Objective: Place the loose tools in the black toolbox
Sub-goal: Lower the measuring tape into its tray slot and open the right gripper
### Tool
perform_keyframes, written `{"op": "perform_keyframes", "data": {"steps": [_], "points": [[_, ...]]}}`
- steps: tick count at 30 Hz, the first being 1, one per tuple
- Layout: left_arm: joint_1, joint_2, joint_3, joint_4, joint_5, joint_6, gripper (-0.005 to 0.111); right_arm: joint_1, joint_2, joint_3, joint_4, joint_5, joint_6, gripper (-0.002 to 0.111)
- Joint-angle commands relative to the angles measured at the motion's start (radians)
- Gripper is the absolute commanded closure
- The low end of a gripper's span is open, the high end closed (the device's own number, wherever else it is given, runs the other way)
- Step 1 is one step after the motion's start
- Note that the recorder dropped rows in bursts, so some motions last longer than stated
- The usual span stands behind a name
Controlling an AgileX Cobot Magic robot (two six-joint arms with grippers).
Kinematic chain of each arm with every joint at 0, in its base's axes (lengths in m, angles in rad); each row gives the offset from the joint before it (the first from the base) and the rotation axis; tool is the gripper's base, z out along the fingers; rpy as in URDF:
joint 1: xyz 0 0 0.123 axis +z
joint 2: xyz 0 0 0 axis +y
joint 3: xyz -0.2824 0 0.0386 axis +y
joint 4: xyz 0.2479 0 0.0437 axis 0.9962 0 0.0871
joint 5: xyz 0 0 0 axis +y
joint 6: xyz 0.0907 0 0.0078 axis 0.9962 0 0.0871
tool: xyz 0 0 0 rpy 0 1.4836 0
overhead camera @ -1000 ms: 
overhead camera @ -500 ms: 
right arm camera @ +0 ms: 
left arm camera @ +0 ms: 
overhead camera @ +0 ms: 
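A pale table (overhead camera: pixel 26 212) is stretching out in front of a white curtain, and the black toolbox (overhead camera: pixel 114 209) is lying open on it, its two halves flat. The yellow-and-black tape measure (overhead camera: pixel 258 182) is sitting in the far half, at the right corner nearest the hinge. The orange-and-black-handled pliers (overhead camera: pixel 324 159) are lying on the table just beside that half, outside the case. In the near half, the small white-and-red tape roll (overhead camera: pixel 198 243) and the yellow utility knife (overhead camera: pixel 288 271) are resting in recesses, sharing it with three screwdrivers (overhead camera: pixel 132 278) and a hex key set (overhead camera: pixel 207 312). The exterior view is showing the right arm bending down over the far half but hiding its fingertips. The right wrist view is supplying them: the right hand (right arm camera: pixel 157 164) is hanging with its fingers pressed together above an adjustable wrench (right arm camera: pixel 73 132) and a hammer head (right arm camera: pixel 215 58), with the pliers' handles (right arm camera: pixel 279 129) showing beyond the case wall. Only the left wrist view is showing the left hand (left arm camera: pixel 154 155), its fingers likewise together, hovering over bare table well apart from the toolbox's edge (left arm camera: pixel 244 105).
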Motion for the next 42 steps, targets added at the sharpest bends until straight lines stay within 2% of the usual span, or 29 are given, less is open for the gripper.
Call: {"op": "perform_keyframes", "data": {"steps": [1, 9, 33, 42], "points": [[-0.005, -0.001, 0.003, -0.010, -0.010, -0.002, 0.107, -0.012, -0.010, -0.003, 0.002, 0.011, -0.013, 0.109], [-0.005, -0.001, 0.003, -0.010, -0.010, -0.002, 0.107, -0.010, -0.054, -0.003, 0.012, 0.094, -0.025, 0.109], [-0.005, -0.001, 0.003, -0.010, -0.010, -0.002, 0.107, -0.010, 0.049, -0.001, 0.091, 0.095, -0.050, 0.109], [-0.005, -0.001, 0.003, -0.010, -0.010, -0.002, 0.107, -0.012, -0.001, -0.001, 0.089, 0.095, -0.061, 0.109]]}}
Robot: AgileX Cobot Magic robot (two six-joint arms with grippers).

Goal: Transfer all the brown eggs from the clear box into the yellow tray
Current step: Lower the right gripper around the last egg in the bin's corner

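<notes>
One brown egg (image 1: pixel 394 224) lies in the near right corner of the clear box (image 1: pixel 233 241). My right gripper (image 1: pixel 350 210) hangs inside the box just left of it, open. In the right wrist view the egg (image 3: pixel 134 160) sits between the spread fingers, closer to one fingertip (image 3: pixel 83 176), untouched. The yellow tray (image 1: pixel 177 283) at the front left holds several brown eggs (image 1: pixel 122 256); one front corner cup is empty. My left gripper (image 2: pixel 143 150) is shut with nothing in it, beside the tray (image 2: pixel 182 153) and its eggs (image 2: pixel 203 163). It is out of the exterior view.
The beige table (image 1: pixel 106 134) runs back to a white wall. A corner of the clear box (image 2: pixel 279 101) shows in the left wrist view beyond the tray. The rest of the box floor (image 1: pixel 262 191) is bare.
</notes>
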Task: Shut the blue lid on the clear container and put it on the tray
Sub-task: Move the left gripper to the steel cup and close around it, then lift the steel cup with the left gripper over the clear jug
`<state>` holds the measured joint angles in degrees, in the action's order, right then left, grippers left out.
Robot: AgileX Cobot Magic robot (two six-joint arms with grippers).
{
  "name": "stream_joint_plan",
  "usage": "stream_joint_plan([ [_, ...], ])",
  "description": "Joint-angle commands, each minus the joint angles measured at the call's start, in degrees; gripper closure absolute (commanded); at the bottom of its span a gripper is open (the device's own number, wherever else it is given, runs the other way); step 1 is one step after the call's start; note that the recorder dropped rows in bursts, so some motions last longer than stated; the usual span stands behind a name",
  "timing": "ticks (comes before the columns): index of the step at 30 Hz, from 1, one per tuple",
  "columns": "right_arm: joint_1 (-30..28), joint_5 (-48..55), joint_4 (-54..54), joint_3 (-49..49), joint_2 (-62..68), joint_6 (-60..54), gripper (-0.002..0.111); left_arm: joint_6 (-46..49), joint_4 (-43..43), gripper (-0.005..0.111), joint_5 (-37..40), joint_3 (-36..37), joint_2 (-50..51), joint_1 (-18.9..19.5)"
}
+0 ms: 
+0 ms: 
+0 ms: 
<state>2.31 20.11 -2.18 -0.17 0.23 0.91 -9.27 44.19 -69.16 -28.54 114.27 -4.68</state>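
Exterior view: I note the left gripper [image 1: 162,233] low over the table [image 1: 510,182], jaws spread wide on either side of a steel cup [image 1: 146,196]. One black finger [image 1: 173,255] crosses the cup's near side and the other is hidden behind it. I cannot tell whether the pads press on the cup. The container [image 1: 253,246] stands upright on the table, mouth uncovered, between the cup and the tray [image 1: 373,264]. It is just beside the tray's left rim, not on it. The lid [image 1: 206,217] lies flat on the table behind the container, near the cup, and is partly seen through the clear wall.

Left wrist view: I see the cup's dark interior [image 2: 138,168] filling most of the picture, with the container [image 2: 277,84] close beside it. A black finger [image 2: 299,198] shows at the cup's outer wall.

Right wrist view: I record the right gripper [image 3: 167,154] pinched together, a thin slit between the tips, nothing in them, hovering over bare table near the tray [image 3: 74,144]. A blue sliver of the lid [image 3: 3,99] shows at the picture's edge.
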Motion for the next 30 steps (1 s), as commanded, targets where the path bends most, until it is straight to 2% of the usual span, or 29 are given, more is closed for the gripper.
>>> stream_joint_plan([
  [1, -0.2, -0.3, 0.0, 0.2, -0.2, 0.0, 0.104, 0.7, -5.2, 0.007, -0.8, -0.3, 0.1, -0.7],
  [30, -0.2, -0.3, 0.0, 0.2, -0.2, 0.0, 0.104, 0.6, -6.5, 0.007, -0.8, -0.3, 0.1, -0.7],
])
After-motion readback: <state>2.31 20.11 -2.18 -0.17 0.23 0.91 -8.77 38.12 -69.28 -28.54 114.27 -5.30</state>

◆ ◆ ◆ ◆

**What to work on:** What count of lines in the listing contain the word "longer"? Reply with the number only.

**Exercise solution:** 2